In the tx room,they are the“patient”, outside the tx room they are the “client.”Now in reality I suggest you call them by their first name but hopefully you got that far. My Acupuncture College will not agree, but inside the tx room there is an “imbalance”of power. I know more about what happens there than they do. Outside the tx room we are more even (this is the part the College won’t agree with, they would say there is a constant imbalance).
How are we more even outside the tx room? There are general rules we all know. When you go to a business and receive a service, do you expect to pay for it? If you make an appointment, is there an expectation you will show up for it and be responsible if you don’t. If you pay for something and you get instructions on how to use it, is an expectation you will follow them?
We run a “business” that happens to supply health and wellness, often in the form of acupuncture and all the other cool things we do. Almost everyone knows how a business runs. They know if they go into a business and receive a service there will be a charge at the end. I think many practitioners do not realize this simple fact. You are in a business that supplies health.

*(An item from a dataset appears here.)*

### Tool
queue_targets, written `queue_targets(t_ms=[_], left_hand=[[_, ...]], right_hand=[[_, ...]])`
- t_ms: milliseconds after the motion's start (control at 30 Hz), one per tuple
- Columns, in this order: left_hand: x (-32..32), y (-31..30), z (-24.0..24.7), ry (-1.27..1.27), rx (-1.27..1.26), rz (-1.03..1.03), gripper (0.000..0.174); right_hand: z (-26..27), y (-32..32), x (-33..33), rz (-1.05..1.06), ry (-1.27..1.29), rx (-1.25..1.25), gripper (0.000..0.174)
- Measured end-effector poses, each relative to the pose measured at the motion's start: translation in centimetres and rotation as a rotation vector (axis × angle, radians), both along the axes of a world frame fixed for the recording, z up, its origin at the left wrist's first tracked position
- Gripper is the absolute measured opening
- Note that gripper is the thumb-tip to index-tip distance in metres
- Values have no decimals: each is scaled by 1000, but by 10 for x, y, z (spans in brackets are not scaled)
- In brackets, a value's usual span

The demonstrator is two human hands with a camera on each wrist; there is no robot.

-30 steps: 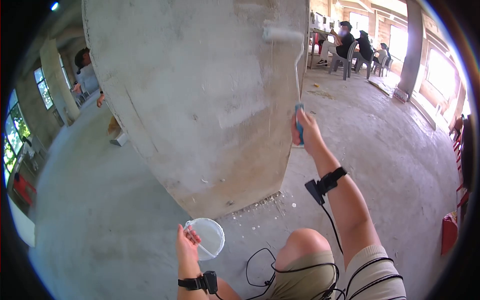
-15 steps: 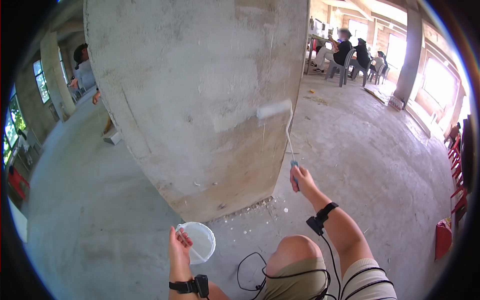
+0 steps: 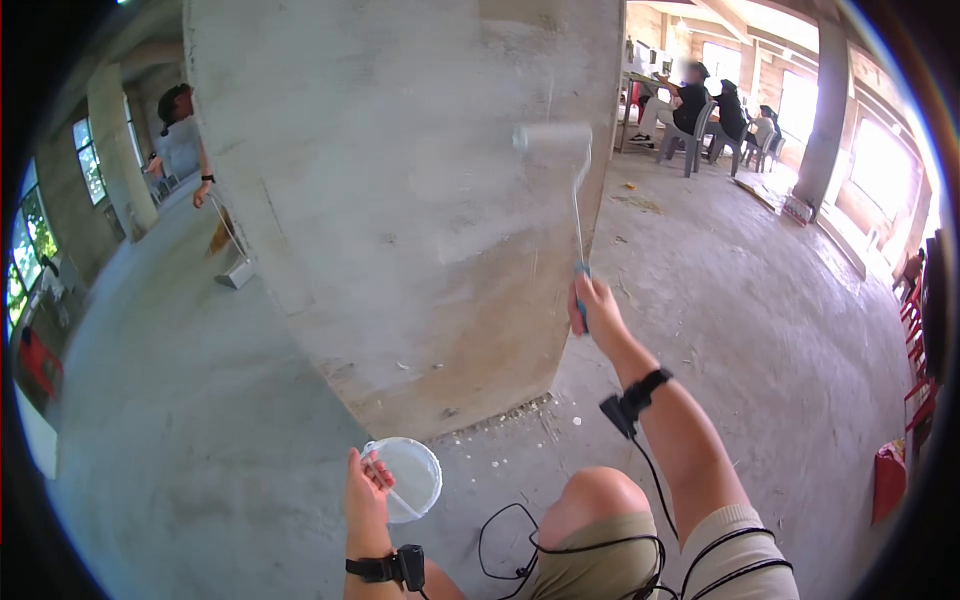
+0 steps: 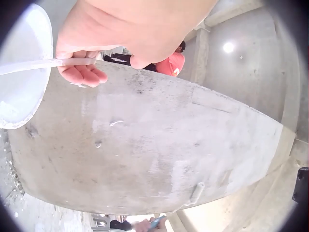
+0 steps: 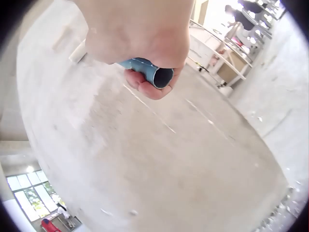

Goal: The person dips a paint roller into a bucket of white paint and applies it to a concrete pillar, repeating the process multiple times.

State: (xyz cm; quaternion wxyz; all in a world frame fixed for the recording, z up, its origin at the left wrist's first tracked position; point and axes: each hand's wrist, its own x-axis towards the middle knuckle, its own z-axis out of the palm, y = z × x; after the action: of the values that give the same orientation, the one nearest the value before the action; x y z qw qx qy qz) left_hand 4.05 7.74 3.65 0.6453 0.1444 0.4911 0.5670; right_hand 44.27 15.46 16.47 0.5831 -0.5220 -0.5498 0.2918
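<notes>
In the head view, my right hand [image 3: 600, 312] grips the blue handle of a paint roller [image 3: 553, 138]. Its white sleeve lies against the upper right part of a concrete pillar face [image 3: 400, 220], where whitish patches show. The right wrist view shows fingers wrapped round the hollow blue handle [image 5: 140, 65]. Low in the head view, my left hand [image 3: 368, 492] holds a white bucket [image 3: 432, 478] by its bail, in front of the pillar's foot. Seen from the left wrist, curled fingers [image 4: 87, 75] hook the white bail [image 4: 34, 65].
Paint-like flecks [image 3: 495, 463] dot the floor along the pillar's base. A black cable [image 3: 490, 545] loops beside my knee. Behind the pillar's left edge, a person's hand holds a long-handled dustpan [image 3: 238, 273]. People sit on grey chairs [image 3: 688, 140] at the back right.
The roller went down the pillar face, then part of the way back up, with my right hand moving along. My left hand keeps the bucket in nearly the same spot.
</notes>
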Motion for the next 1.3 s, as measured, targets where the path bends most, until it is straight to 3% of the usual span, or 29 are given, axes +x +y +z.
queue_targets(t_ms=[167,300,367,467,500,700,833,900,1033,1300], left_hand=[[0,-2,9,-16,10,-10,42],[-4,1,0,-51,11,-10,36],[-3,3,-2,-110,74,35,30],[-1,0,8,-70,60,37,32],[-1,-1,9,-16,78,11,40],[-2,-5,19,20,61,-21,40],[-1,-5,20,45,58,-24,41],[-1,-6,21,38,101,-39,41],[0,-5,18,30,141,-49,41],[4,-5,28,74,27,-58,41]], right_hand=[[-87,-75,38,-76,78,-452,31],[-86,-107,70,-91,38,-518,24],[-44,-112,44,-174,-70,-542,17],[-8,-114,16,-33,-369,-409,14],[5,-114,1,-26,-455,-435,15],[31,-104,-69,222,-747,-536,24],[32,-86,-114,429,-1002,-499,28],[13,-69,-129,560,-1097,-376,28],[-25,-43,-179,695,-1398,-419,31],[-71,-50,-206,657,-1470,-546,30]])
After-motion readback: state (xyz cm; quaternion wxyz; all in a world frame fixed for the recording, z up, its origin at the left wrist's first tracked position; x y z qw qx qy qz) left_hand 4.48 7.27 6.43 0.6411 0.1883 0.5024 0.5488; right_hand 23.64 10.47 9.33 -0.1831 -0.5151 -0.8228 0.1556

I know lots of good-enough practitioners that are out of the health business because they failed to treat the people in their office like a client and a patient. They ran out of money or social-emotional-mental capital. Burned out and walked out on an amazing career. DO NOT DO THAT!
Patients can be fragile, misinformed, angry, difficult, silly... you name it and for the most part, I expect you to take it. They are at your clinic for help.
Like many I got into this field after an injury, I was hurt and I did not have ANY training in health and wellness. How was I supposed to know how to act as a patient? How was I supposed to know how to do a re-habilitation routine? Take vitamin, I don’t think I even knew what that was. I was in screaming pain hours a day and your trying to tell me about my Bi-syndrome?!?
But no matter how bad your clients are hurt, sick or whatever brings them to you. They know most rules of a business and it is YOUR responsibility to explain any they don’t know and YOUR responsibility to enforce those rules as gently as you can.
Otherwise, there will be a strange event that happens. You will lose the trust of that person and any chance of a productive therapeutic relationship can slip away.
Follow along. We take our car to the mechanic. They say they can fix it, come back in an hour. We return and the car is ready. What do we do next?
We go pay!
You got that answer correct I hope. Okay here it is. They say no charge. What are your thoughts?
You think why is that? They say, “Well our mechanic is new, he is still figuring out tire repairs and we just thought we would not charge you.”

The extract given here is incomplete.